Work task — In the entries below, the lines from the one with "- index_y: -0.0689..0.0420" through the one with "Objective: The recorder" are to be copied exactly; both ends count.
--- START ---
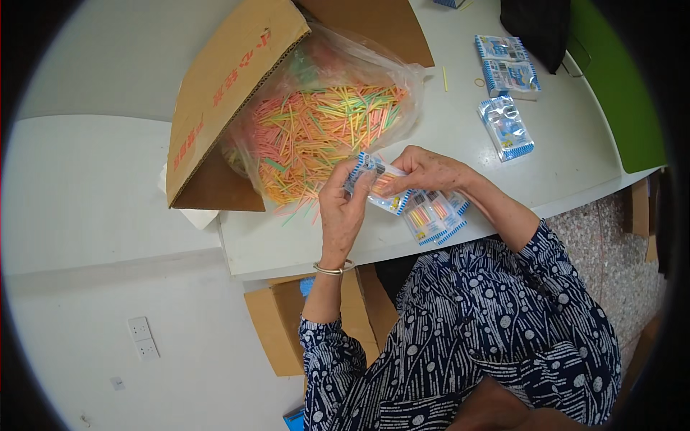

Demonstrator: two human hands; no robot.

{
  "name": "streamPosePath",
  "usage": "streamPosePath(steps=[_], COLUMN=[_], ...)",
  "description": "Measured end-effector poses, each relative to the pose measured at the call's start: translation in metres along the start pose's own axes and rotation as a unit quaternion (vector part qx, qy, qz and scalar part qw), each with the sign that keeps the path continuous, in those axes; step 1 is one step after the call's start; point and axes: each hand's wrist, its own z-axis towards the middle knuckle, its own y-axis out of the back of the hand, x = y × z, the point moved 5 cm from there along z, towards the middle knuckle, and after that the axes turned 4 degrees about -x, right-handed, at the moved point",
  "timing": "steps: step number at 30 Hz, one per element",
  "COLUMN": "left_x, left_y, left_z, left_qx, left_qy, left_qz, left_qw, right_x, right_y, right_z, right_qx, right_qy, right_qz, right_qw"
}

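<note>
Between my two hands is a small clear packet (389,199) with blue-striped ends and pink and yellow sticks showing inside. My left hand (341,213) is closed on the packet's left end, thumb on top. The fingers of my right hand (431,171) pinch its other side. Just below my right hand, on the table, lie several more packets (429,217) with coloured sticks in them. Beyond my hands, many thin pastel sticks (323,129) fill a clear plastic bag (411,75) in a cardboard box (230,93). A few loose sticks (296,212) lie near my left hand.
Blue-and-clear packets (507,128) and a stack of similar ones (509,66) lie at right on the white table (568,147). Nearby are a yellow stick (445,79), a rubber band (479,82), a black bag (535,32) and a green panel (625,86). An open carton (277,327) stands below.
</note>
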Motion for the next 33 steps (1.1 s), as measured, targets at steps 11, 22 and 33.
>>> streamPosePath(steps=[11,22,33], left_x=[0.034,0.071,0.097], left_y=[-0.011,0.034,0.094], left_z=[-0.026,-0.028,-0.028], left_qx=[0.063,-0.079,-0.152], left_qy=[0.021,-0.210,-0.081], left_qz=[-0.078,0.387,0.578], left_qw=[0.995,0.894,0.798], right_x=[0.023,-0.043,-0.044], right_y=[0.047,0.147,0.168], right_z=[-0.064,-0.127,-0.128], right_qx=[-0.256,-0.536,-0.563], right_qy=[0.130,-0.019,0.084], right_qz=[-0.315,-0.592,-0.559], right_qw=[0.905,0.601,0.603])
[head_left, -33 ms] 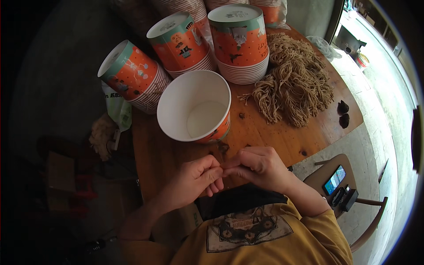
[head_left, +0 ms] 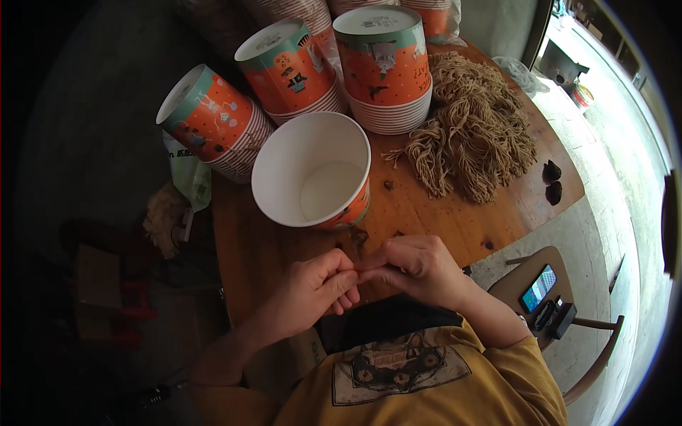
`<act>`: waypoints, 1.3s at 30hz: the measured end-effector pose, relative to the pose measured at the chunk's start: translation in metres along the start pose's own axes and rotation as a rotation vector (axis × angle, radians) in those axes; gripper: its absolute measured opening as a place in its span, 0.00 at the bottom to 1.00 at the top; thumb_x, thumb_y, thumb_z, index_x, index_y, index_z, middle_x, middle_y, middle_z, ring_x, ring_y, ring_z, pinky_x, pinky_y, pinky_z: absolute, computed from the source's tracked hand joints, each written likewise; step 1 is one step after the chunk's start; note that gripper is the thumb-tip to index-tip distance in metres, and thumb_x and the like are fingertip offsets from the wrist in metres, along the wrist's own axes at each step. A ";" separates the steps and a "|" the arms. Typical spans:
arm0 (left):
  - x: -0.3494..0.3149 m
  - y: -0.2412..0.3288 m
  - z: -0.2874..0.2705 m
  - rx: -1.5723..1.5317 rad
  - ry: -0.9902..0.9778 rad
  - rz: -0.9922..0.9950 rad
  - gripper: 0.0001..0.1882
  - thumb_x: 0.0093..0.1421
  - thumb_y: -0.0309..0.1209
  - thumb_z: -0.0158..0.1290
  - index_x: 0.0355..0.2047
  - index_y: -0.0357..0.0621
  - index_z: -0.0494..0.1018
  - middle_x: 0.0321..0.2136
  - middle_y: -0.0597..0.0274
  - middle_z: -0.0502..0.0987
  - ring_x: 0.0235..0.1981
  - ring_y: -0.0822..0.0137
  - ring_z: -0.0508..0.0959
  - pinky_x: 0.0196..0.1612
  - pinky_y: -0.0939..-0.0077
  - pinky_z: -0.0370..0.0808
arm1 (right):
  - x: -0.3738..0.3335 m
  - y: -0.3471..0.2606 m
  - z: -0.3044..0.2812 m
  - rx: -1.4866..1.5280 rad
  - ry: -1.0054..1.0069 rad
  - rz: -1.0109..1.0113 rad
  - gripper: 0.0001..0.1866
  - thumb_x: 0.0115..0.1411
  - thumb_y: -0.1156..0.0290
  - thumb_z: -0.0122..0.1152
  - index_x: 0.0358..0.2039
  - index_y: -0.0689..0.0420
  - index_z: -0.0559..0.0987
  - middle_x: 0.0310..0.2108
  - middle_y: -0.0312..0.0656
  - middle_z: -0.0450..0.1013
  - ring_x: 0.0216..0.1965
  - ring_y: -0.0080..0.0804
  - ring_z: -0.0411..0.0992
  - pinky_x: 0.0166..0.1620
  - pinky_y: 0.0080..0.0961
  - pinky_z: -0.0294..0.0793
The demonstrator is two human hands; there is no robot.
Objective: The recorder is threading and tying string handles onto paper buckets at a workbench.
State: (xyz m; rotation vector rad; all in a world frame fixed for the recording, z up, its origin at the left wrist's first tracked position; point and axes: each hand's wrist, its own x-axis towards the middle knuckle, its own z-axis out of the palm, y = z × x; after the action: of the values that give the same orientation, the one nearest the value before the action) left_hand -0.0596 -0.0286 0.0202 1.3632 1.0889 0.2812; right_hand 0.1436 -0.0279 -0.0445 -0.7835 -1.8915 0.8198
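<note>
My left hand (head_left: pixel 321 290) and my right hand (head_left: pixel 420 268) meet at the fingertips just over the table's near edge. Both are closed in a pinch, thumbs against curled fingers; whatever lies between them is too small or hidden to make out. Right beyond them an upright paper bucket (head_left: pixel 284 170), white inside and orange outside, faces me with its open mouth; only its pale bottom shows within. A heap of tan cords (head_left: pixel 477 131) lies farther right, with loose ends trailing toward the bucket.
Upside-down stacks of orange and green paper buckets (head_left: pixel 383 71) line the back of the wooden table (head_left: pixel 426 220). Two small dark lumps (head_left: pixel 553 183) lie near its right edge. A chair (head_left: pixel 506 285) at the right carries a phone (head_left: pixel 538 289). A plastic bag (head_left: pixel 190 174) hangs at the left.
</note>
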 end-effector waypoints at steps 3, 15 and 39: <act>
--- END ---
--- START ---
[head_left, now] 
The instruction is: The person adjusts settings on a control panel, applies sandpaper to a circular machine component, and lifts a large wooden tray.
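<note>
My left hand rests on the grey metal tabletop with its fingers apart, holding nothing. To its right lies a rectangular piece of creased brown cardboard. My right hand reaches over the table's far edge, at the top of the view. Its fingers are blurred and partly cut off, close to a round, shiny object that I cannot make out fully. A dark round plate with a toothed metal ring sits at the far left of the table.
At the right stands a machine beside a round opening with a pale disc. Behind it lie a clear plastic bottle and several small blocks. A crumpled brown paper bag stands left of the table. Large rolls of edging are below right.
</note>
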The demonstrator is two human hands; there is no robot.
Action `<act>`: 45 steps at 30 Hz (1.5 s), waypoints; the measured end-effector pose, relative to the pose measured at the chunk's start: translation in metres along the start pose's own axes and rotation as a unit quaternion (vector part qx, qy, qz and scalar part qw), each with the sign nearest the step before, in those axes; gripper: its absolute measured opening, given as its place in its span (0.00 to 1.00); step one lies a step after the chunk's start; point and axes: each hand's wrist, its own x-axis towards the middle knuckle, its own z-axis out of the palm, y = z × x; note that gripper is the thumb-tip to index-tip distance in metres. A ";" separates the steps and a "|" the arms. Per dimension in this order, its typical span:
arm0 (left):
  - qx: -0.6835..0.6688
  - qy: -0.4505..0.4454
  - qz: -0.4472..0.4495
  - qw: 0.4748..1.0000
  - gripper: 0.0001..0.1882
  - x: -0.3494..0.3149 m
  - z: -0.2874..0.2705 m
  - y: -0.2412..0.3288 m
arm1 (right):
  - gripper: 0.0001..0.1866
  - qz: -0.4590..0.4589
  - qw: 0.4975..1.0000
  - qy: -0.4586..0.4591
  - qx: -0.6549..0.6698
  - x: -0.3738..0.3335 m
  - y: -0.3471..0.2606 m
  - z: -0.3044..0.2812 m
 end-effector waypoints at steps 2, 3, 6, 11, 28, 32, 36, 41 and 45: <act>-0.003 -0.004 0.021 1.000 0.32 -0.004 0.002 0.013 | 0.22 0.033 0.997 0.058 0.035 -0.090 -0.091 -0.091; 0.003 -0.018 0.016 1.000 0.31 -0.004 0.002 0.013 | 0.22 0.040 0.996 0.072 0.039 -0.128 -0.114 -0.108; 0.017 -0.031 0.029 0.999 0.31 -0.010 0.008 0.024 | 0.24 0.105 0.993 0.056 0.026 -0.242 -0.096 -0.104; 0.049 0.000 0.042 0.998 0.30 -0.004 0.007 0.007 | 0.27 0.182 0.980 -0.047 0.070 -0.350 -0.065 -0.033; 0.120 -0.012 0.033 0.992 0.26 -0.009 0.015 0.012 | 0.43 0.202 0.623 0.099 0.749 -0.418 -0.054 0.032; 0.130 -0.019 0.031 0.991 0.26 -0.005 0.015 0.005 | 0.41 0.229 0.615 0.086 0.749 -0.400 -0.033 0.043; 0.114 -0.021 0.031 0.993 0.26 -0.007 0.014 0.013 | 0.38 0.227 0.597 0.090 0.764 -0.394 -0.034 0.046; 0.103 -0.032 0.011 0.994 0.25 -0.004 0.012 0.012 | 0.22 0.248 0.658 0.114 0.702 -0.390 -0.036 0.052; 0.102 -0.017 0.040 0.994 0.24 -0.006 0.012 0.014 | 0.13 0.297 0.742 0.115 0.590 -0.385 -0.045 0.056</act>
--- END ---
Task response —
  - index_y: -0.0689..0.0420
  - index_z: -0.0559..0.0987
  - middle_x: 0.0310..0.2108
  - middle_y: -0.0312..0.0656
  - middle_z: -0.0450..0.1013
  - ring_x: 0.0216..0.1965
  - ring_y: -0.0080..0.0804
  - ring_z: -0.0411..0.0992
  - pinky_x: 0.0166..0.1620
  - pinky_y: 0.0080..0.0961
  - pinky_z: -0.0294..0.0793
The demonstrator is two human hands; there is no robot.
Objective: The recorder is threading and tying string handles onto paper buckets at a workbench.

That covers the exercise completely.